Tuesday, August 14, 2012

Hanging with the P.M. in Vanuatu

In 2003, I traveled to Vanuatu in the South Pacific to shoot a video segment for the documentary we were shooting at that time. It was titled, The Hydrogen Age.   This was the same trip that included the hairiest airliner approach and landing I have ever experienced. See my blog entry dated, 8/7/12.





We choose to do this segment in Vanuatu for a couple of reasons.  First of all, it is an independent nation that suffers in the strangle hold of big oil.   Like the rest of the world, Vanuatu is dependent on oil. In Vanuatu, that dependence is total and unequvocal.  There are only two or three power stations in the entire country.  They all run on imported fuel oil brought in by tanker.  The capitol, Port Vila has electricity.  There is also a power station on Espirito Santo, which incidentally is the island where James Michener was stationed during World War Two.  It was there, that he wrote his famous novel, South Pacific.  Anyway,  Vanuatu spends abiout 80% of its national budget buying fuel oil for it's power stations.  There is no money for roads; no money for lighting in rural schools; no money for any kind of big intiative that would advance the welfare of the Vanuatuan people.

My friend, marine biologist Richard Chesher, was spending alot of time in Vanuatu at that time.  He was acquainted with many of that nations's prominent government officials.  I talked to Rick about my media work focused on renewables and hydrogen in particular.  Almost immediately, he saw the impact it could have on that nation.

Vanuatu has an abundance of renewable energy resources including a lot of wind, solar, tidal, and perhaps most important, significant untapped geothermal potential.   If Vanuatu could tap that energy and find a way to store it for use on demand, they could end their dependence on oil. Not only that, they could become a net energy exporter. What hydrogen provided was the means to take Vanuatu's captured renewable energy potential into a clean, storable form of energy that could be used on demand, when and where needed. Hydrogen was the key. It was a gamechanger.

Rick Chesher began talking up hydrogen and renewables to his friends in government. He formed a company with some prominent local leaders. They got the Prime Minister, Eduard Natapei, interested. The P.M. saw that his nation's renewable energy potential combined with hydrogen's ability to be used as a clean energy currency, could have a profoundly positive impact on the future of his people.  





Port Vila, Capitol of Vanuatu



My co-producer on The Hydrogen Age, Bill Hoagland, and I decided that Vanuatu's potential with renewably produced hydrogen was a story that should be included in our documentary.

Within a few weeks, I was on my way to Sydney, Australia, and from there, it was on to Vanuatu, where I experienced the white knuckle arrival of my life. See blog entry dated 8/7/12.

Rick had friends at Vanuatu's national television station. It's called TV Blong Vanuatu.  They wanted replacement lithium batteries for their field ENG video cameras.  We made a deal. I brought some of the new batteries for them; they provided one of their video crews to me. 

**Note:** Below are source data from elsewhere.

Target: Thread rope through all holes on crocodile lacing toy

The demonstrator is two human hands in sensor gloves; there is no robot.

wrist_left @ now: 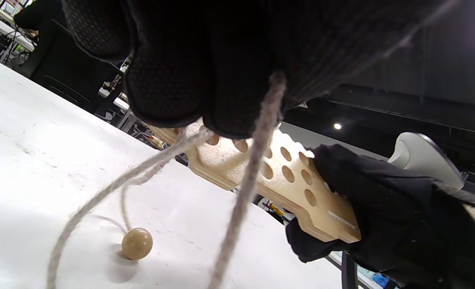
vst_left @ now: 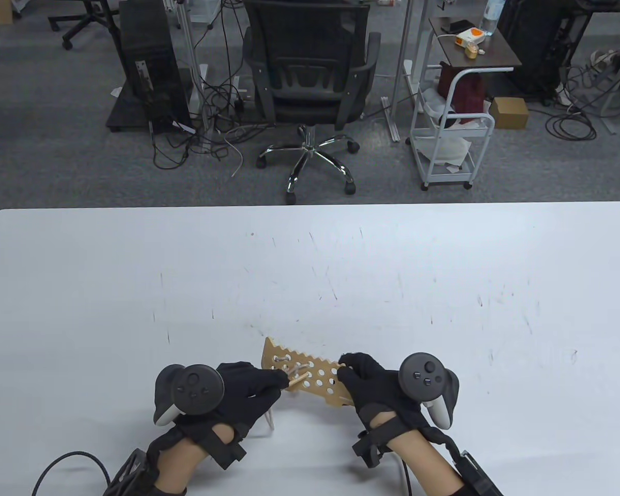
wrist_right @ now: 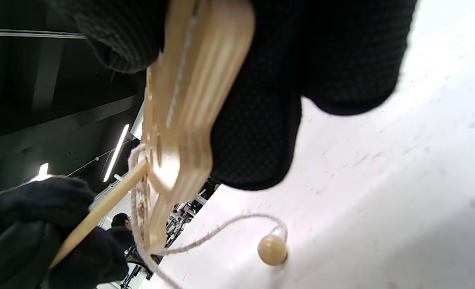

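We see a wooden crocodile lacing board held clear of the white table, near its front edge, between two black-gloved hands. The right hand grips the board's right end, fingers curled around its edge. The left hand pinches a wooden needle whose tip sits in a hole toward the board's left end. Grey rope trails from the laced holes down to a round wooden bead resting on the table below.
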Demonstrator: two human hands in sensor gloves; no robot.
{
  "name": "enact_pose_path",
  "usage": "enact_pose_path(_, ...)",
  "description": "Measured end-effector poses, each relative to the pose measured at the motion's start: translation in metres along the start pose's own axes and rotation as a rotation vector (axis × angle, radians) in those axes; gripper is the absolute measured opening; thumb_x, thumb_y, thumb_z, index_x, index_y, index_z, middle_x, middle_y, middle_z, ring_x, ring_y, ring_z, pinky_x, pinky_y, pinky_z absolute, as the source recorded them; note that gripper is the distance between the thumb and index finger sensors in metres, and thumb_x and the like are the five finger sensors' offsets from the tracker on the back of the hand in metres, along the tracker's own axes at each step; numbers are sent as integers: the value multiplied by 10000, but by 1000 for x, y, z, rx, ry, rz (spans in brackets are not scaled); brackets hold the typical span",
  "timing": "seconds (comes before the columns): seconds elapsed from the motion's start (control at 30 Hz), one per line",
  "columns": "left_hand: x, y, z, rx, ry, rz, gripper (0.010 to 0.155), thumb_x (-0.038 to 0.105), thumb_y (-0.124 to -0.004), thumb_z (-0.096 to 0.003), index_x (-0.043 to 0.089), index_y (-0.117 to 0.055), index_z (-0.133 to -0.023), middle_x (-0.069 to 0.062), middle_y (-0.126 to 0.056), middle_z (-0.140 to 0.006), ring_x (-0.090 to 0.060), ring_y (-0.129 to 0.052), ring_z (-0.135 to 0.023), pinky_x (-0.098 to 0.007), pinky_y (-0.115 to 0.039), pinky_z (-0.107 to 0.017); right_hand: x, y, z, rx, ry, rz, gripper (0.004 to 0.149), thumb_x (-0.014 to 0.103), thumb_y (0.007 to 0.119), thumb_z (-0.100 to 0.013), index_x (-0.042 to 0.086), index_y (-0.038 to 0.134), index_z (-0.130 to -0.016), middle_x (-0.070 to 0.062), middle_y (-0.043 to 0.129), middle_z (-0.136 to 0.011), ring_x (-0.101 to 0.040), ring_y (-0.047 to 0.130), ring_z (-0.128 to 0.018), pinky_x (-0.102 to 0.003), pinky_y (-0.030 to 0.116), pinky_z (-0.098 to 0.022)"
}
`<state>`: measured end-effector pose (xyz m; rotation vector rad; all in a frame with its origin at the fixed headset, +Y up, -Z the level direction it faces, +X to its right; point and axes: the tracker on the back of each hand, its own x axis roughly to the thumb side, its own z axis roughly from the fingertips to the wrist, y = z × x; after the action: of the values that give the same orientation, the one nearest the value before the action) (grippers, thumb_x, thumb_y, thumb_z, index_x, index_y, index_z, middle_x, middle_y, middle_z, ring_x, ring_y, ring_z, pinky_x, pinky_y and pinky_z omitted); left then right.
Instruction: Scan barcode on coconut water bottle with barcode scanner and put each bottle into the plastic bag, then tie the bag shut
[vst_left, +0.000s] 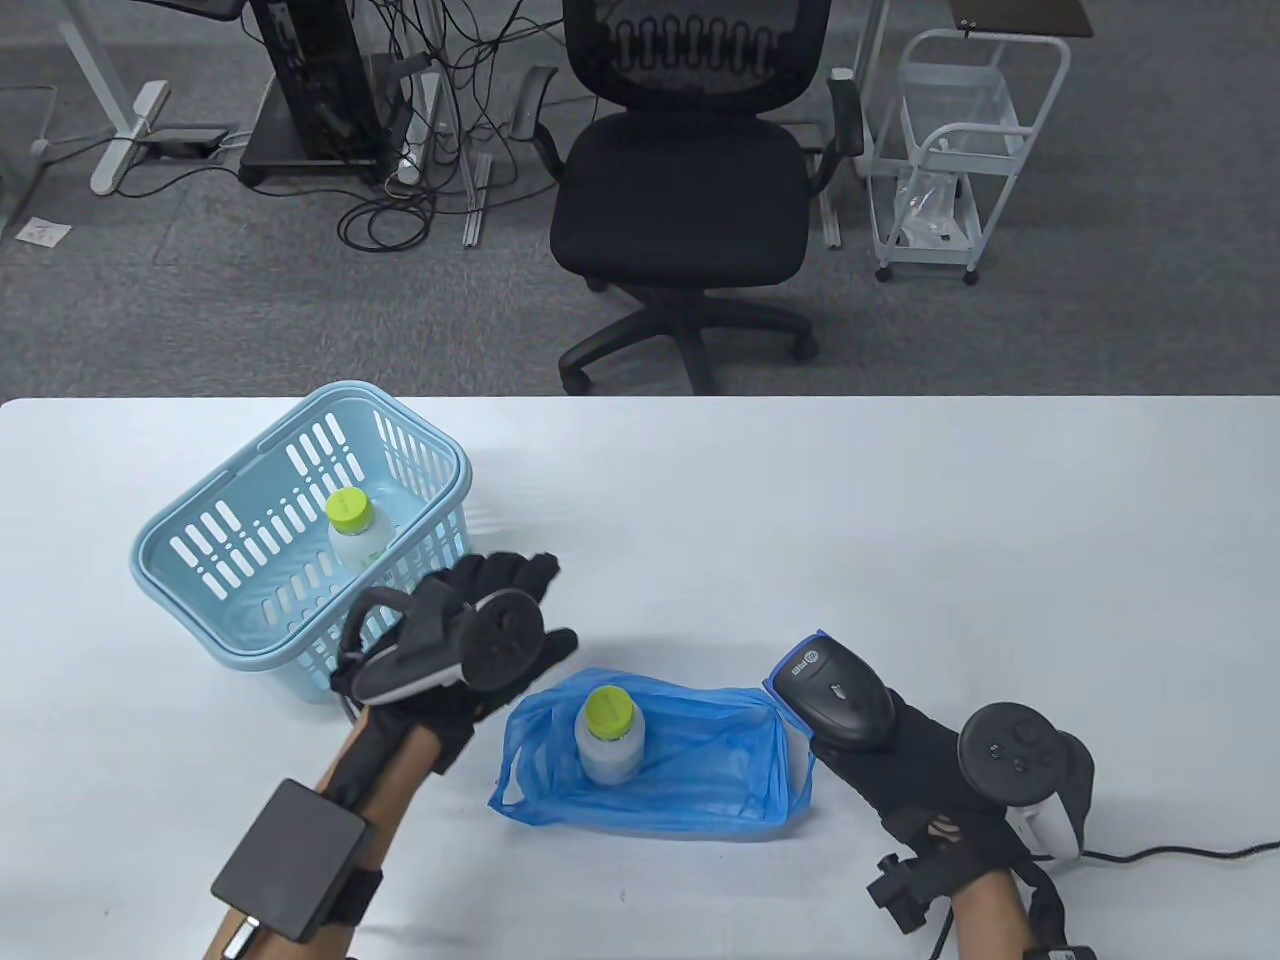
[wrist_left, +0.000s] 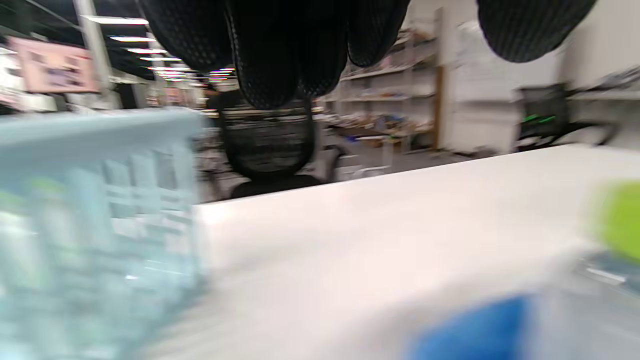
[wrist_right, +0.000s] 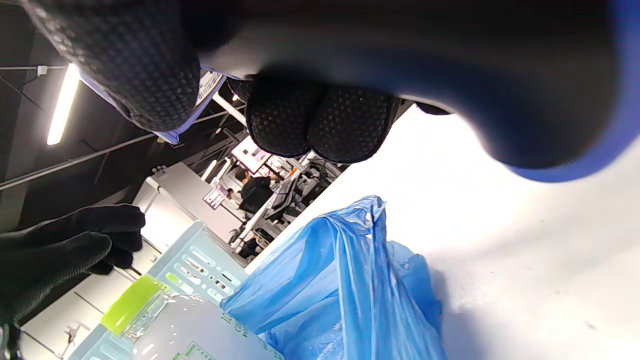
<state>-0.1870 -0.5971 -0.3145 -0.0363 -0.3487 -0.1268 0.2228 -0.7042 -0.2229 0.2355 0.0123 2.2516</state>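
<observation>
I am working at a white table with a smooth, plain top. Behind it the floor is grey carpet, and a black mesh office chair is standing there, with a white wire cart to one side and a tangle of black cables to the other. In my left wrist view the room is blurred, but shelves and ceiling lights are showing far behind.

My right hand is grasping the barcode scanner, my fingers curled around its handle. The scanner head is pointing toward the blue plastic bag, which is lying just beside my right fingers. One coconut water bottle with a lime green cap is standing inside the bag.

My left hand is hovering with the fingers relaxed and spread, holding nothing. Just beyond my left fingers a light blue basket is sitting, and a second bottle is standing inside it.

The scanner is carrying a small round logo on its head, too small for me to read. The bottle label is showing green characters in my right wrist view, but I cannot read them.
</observation>
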Motion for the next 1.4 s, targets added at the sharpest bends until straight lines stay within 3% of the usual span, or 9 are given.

The day after I arrived in Vanuatu, Rick Chesher and I went to meet the Prime Minister, Eduard Natapei, at his office.





Eduard Natapei



The P.M. was a very affable fellow. It was no wonder he was a successful politician.  I was prepared to conduct the interview with him in his office. Instead, he says,  let's go and see some things.  So, we headed out in a couple of cars. Vanuatu is a friendly place. No big security detail.  As soon as we left Port Vila, the roads turned from asphalt to gravel.  There was no money in the government treasury to pave roads outside of the capitol.  Halfway around the island,  we stopped .  The P.M. led us on foot off the road to an unndeveloped meadow very close to the ocean.  We were on top of a massive geothermal site. There were pools of boiling hot and steaming water scattered about.  At that location, I conducted the interview with the P.M.  We later visited a village that had no electricity or running water. Every one there subsisted off the land and the sea.  In was in that village, surrounded by the locals, that I gave the Prime Minister a copy of the book, Natural Capitalism.  I had interview one of the book's co-authors, Amory Lovins, at his home in Old Snowmass, Colorado a month or so before my trip to Vanuatu. Amory gave me an autographed copy of Natural Capitalism that was to be given to the P.M.   That was pretty cool; being the link between the great energy guru, Amory Lovins and the Prime Minister of Vanuatu.

All told, I spent about five hours with the P.M. that day. He was very gracious, and I left Vanuatu a few days later,  hoping very much that a start on a new and better future for Vanuatu would soon come in the form of  developemnt support for that country's geothermal resource.    It was exciting to think that my friend Rick Chesher, and I, and my associates working on The Hydrogen Age, might have played a significant part in creating a new energy paradigm for that small island nation.

Unfortuantely, the outcome was not what we had hoped for.   The government of Vanuatu was unable to generate any financial support for developing their indigenous renewable energy resources.  Big Oil's political muscle blocked any such possibility.  To this day, Vanuatu remains economically crippled by its total energy dependence on imported oil.